Using the Conditionals

At this point a new qualitative label can be applied to the dataset with one vectorized line of code that invokes the conditionals and labels created above:

df["Severity"] = np.select(conditionals,outcomes)

pd.cut()

An alternative approach, one that is arguably programmatically cleaner but perhaps less flexible, is the Pandas cut() method. There are lot of options for using pd.cut(), so make sure to take some time to review the official documentation to understand the available arguments.

One option is to set up a series of intervals using a Python list. It is important to remember that the intervals will, by default, be closed to the right and open to the left. Below is an initial attempt to pattern intervals after the First.org boundaries

bins = [0,0.01,3.95, 6.95, 8.95, 10]

Now that the boundaries are established, simply add them as arguments in a call to pd.cut()

df["Severity2"] = pd.cut(df.CVSSv3,bins, labels=["None","Low","Medium","High","Critical" ], retbins=False)

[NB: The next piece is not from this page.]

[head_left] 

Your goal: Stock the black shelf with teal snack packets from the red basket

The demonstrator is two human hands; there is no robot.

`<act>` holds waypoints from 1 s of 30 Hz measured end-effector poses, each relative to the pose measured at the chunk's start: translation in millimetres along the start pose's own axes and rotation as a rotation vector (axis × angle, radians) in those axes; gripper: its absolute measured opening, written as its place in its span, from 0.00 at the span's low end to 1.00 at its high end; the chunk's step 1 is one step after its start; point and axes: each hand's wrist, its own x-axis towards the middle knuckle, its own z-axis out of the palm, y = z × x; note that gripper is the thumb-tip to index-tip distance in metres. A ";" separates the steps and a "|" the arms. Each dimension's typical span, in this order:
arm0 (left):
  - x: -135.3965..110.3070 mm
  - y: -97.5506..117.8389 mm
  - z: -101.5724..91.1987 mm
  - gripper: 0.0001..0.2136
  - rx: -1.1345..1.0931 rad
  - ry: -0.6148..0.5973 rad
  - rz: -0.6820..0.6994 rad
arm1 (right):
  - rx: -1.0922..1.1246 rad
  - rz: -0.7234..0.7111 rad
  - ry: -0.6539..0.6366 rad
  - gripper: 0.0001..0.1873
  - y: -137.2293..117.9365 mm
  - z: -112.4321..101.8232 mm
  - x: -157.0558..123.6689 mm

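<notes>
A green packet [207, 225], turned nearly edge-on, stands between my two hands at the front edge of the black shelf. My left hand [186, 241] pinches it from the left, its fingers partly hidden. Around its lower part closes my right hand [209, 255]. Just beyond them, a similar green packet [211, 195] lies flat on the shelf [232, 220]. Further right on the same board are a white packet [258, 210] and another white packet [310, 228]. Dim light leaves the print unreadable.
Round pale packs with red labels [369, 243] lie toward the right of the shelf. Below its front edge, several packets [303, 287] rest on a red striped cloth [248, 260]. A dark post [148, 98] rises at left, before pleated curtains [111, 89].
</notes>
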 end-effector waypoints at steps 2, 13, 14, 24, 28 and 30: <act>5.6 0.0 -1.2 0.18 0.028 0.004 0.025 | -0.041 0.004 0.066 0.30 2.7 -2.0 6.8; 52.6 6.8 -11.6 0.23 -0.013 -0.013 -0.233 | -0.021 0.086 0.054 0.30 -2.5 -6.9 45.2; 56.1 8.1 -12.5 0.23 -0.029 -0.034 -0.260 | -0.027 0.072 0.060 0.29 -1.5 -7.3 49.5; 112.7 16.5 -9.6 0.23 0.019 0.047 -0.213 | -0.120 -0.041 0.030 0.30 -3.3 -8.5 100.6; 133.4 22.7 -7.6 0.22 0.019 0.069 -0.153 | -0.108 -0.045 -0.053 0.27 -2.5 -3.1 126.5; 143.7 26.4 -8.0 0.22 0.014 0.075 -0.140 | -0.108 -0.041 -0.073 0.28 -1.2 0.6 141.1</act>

This results in the following

As always, it is prudent to do some testing: especially to test the boundary conditions. We can redo the array-building exercise while appending a few custom rows at the end using the following code:

np.random.seed(100)
df = pd.DataFrame({"CVE":["CVE-2030-"+ str(x) for x  in range(1,101)],"CVSSv3":(np.random.rand(100)*10).round(2)})
df.loc[len(df.index)] = ['CVE-2030-101', 0] 
df.loc[len(df.index)] = ['CVE-2030-102', 10] 
df.loc[len(df.index)] = ['CVE-2030-103', 0.1] 
df.loc[len(df.index)] = ['CVE-2030-104', 9.0] 
df.loc[len(df.index)] = ['CVE-2030-105', 4.0]
df.loc[len(df.index)] = ['CVE-2030-106', 3.96]
df.tail(10)

The df.loc[len(df.index)] simply locates the index value needed to add an additional row. Setting a random seed in line 1 above makes the DataFrame reproducible despite the values being randomly generated.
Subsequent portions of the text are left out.